How does iNLG generate text

Text is generated through iNLG (Imagination-Guided Open-Ended Text Generation) utilizing a mixture of machine learning and human creativity. An outline of iNLG's text-generation process is as follows:

  • Input: The input for iNLG consists of a series of images as well as a prompt.
  • Encoding: Pre-trained image encoding is used to process the input images.
  • Imagination: The encoded visuals are then utilized to direct a human writer in the generation of text. After considering the visuals and the prompts, the author utilizes their imagination to come up with a tale or descriptive passage.
  • Machine Learning: The text that was generated is used to train a machine learning model, which learns to link the input images with the text that was generated.
  • Text Generation: To generate new text from a series of input images and a prompt, a machine learning model must first be trained. The text is generated by the model by making a prediction about the words that are most likely to come next given the visuals and the prompt.

Overall, iNLG leverages the power of machine learning to produce inventive and cohesive open-ended texts by combining human ingenuity with the power of the imagination.

Implement iNLG using python

These are the steps you can take to implement iNLG with Python:

  1. Using the following command, you can get the iNLG repository from GitHub:
git clone

2. To organize your datasets, use the following commands:

cd iNLG/
for dataset in activitynet commongen rocstories
    mkdir -p log/${dataset}

The above code:

  • Transfers working directory to iNLG folder.
  • Starts a loop that will go over each of the three datasets: activitynet, commongen, and rocstories.
  • Creates a "log" directory within the current directory (iNLG), and then creates another directory inside that one with the name of the active dataset (activitynet, commongen, or rocstories). When you run mkdir with the "-p" option, it will create the parent directory if it doesn't already exist.

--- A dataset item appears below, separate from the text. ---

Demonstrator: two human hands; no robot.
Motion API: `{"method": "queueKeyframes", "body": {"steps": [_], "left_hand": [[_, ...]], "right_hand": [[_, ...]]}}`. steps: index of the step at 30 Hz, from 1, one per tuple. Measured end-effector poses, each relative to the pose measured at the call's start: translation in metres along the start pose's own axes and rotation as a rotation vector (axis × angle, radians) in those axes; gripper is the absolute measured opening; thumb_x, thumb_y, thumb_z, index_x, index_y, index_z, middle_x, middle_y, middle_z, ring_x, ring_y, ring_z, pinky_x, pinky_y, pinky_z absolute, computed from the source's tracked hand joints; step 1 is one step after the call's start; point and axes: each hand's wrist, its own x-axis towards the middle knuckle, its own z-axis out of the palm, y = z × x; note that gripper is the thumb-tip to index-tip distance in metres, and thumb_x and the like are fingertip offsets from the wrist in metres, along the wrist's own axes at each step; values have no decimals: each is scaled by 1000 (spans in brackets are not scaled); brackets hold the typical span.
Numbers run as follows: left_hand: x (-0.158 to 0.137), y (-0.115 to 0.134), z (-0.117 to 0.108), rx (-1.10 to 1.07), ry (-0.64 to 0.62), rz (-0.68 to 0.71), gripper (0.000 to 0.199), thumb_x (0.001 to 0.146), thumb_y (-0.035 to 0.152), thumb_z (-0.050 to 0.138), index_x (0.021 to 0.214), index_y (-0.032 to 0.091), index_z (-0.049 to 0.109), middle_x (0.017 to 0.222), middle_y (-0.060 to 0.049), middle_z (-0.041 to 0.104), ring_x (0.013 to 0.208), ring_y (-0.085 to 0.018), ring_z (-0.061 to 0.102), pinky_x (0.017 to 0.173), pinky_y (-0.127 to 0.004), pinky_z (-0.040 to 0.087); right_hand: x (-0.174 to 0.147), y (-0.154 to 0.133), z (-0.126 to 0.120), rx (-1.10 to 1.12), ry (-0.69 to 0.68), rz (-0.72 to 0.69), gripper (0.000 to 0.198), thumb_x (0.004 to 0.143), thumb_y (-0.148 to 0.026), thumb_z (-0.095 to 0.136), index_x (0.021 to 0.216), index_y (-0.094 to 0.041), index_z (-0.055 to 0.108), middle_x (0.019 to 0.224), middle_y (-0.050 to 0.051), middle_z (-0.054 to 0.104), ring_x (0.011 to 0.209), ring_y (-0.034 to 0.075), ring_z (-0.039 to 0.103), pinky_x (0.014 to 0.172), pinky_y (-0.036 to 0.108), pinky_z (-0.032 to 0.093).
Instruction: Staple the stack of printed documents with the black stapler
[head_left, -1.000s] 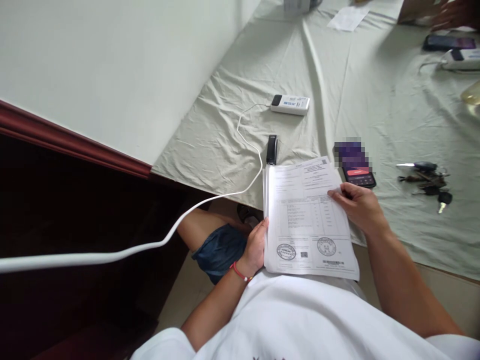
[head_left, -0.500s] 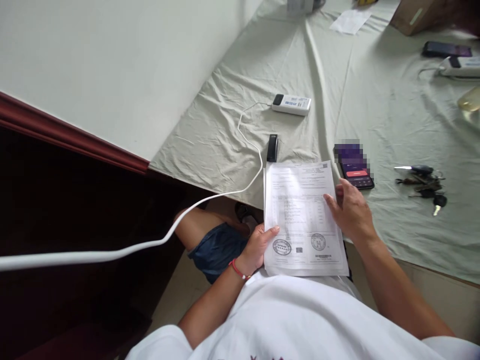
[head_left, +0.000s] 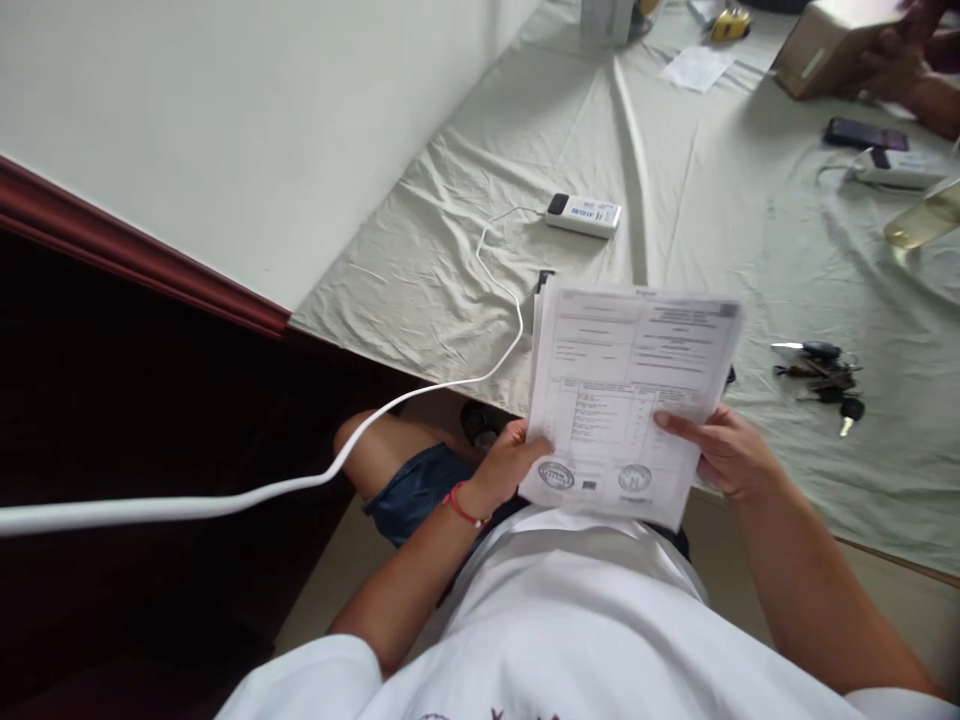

  • The ROCStories dataset was developed to evaluate many aspects of machine learning models, including story understanding, story generation, and commonsense reasoning. It is often used in the challenge known as the story's Cloze Test, which requires models to correctly predict the end of the story that is provided to them.
  • CommonGen dataset was created to evaluate a machine's ability to generate natural-sounding text, researchers have created the . It has approximately 35,000 distinct concepts described by over 79,000 commonsense descriptions. Crowdsourcing is used together with existing caption corpora to compile the dataset.
  • We can read from the paper,
The ActivityNet dataset contains 200 different types of activities and a total of 849 hours of videos collected from YouTube. ActivityNet is the largest benchmark for temporal activity detection to date in terms of both the number of activity categories and number of videos, making the task particularly challenging.

3. Conda environment should be set up using the env.yml file that is supplied:

conda env create -f env.yml
conda activate inlg
python -m spacy download en
  • Using the conda env create -f env.yml command will result in the creation of a new environment that includes all of the required dependencies.
  • You can make use of the spaCy library with English text to download the English language model with the command: python -m spacy download en.

4. Using the below command, you can download the datasets and checkpoints:

python scripts/

The above command is the path to the Python script that will be used to download the datasets and checkpoints. The iNLG implementation's script can be found in its "scripts" directory.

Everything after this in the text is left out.